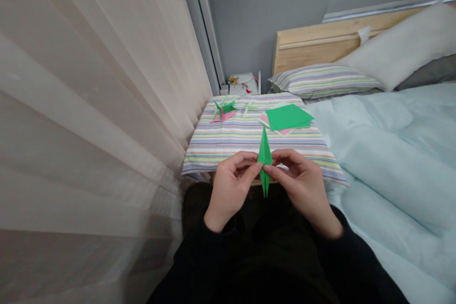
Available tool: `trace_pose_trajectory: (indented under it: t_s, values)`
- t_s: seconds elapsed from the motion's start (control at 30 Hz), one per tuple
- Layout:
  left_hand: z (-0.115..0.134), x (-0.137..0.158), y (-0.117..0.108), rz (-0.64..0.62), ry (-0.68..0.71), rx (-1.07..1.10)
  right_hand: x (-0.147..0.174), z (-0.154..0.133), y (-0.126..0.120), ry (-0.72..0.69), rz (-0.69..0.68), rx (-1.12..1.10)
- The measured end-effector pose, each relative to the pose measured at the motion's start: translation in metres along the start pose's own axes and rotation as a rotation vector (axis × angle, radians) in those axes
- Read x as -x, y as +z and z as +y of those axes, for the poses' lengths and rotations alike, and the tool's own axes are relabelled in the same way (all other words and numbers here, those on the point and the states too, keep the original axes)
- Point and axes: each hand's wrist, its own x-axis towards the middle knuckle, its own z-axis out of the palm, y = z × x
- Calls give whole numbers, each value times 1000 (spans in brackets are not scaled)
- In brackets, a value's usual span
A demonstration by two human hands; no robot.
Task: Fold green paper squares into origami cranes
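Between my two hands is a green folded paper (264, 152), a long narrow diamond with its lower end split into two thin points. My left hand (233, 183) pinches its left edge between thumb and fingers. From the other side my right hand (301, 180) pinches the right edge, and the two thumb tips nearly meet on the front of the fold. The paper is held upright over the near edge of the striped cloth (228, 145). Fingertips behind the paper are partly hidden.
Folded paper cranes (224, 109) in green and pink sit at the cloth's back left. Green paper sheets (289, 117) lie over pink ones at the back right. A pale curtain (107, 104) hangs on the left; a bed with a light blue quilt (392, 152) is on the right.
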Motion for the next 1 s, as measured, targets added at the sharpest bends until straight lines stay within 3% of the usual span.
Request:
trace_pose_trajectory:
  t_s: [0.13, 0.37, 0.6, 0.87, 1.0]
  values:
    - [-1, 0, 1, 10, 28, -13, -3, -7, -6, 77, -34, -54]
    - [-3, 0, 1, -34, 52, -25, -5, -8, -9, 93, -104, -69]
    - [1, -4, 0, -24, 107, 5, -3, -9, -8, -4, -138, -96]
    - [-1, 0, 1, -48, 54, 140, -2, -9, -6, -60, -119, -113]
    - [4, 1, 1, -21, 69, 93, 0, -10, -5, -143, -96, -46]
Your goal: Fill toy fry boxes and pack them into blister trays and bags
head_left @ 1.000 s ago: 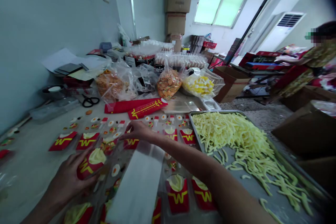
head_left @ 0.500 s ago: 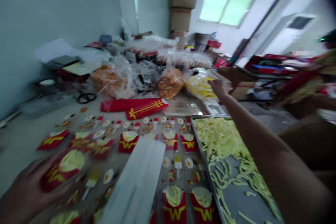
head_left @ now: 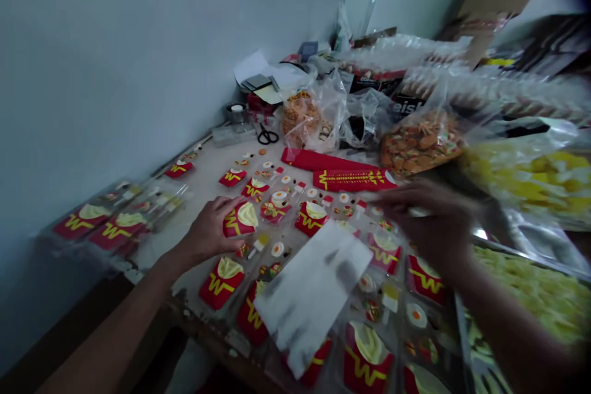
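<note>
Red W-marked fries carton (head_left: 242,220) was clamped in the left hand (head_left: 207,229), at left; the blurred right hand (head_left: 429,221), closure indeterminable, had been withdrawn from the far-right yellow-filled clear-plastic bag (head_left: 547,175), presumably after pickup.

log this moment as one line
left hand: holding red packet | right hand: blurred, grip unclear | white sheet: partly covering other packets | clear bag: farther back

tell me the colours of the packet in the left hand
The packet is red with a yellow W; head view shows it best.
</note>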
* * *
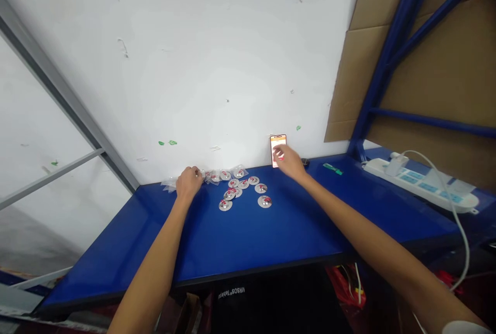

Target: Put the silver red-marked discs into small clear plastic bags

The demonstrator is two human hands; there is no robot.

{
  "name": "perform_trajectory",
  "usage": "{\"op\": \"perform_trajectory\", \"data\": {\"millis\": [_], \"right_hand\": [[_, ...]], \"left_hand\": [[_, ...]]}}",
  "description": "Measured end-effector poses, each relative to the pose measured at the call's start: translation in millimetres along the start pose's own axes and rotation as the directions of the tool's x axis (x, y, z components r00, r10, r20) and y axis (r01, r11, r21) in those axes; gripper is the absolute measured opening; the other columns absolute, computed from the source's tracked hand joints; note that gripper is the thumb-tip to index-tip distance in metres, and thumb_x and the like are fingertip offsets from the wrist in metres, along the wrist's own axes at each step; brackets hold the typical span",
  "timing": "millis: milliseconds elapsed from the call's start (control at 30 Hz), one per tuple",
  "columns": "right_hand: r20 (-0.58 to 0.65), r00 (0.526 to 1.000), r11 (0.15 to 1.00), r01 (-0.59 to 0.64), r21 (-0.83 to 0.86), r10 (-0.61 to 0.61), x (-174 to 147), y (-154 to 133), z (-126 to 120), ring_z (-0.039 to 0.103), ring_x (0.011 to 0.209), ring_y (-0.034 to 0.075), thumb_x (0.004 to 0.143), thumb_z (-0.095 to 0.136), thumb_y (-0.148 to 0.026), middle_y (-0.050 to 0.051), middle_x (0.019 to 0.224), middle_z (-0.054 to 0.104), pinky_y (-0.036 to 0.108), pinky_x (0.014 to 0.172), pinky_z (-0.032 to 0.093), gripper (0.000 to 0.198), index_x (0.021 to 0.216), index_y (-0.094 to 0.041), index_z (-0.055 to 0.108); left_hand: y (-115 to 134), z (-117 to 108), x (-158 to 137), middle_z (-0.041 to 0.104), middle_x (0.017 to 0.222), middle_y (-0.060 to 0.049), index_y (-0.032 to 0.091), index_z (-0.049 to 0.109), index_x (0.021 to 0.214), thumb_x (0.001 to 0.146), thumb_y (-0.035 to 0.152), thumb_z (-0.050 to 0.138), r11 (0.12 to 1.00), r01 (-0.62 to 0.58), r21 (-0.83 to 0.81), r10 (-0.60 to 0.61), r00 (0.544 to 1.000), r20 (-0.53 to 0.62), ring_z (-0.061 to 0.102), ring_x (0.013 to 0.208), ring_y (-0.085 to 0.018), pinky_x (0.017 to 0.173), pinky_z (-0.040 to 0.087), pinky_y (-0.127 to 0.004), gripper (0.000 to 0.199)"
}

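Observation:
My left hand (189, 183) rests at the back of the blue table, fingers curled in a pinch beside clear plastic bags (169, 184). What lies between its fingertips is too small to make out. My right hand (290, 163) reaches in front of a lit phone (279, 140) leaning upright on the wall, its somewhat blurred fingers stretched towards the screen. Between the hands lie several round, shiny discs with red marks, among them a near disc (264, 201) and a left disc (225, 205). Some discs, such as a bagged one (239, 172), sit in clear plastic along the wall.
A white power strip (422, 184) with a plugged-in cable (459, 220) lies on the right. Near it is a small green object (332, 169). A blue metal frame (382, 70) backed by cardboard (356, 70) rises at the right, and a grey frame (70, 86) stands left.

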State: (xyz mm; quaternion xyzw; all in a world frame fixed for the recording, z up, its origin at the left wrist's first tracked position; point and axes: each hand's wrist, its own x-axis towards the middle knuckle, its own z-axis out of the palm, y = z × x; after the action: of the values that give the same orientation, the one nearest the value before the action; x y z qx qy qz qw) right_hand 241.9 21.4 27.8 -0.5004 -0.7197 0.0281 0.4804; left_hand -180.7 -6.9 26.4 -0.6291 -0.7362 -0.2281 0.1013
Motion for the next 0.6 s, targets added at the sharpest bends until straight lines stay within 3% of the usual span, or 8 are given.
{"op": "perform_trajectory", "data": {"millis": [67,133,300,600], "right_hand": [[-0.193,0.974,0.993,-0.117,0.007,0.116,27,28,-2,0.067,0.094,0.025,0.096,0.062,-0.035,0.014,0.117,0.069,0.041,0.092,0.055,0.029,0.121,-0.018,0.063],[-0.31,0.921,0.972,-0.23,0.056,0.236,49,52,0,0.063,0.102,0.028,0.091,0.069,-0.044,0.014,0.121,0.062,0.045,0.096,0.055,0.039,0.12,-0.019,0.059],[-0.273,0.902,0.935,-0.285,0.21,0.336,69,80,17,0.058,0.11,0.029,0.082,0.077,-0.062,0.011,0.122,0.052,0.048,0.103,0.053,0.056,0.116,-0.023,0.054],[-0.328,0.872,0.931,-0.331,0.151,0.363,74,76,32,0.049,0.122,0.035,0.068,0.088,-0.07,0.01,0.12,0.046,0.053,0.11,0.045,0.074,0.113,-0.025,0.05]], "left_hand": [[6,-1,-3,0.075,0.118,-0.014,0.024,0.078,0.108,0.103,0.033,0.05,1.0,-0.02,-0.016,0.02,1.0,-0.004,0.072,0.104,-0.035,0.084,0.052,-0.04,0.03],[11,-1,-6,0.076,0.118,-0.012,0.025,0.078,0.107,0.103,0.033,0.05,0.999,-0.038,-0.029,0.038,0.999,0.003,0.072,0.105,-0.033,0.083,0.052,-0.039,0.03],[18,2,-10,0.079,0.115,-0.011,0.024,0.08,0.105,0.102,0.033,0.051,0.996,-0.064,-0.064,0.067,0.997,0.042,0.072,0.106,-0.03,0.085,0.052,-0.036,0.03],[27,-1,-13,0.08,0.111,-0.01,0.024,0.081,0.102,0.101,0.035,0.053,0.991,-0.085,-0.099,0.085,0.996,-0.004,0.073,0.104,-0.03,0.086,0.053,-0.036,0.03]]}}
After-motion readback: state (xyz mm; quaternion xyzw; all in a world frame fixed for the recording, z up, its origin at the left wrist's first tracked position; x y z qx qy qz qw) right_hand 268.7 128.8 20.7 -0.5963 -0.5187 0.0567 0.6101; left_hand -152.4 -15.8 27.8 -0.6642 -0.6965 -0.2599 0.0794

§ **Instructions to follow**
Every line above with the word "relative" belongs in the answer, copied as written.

§ **Problem solution**
- The measured end-effector pose, each relative to the pose measured at the motion's start: translation in metres along the start pose's own axes and rotation as a rotation vector (axis × angle, radians) in those axes
  "description": "Measured end-effector poses, each relative to the pose measured at the call's start: translation in millimetres along the start pose's own axes and rotation as the directions of the tool's x axis (x, y, z components r00, r10, r20) and y axis (r01, r11, r21) in those axes; gripper is the absolute measured opening; the other columns absolute, computed from the source's tracked hand joints; note that gripper is the thumb-tip to index-tip distance in metres, and thumb_x and the like are fingertip offsets from the wrist in metres, along the wrist's own axes at each step; brackets hold the typical span",

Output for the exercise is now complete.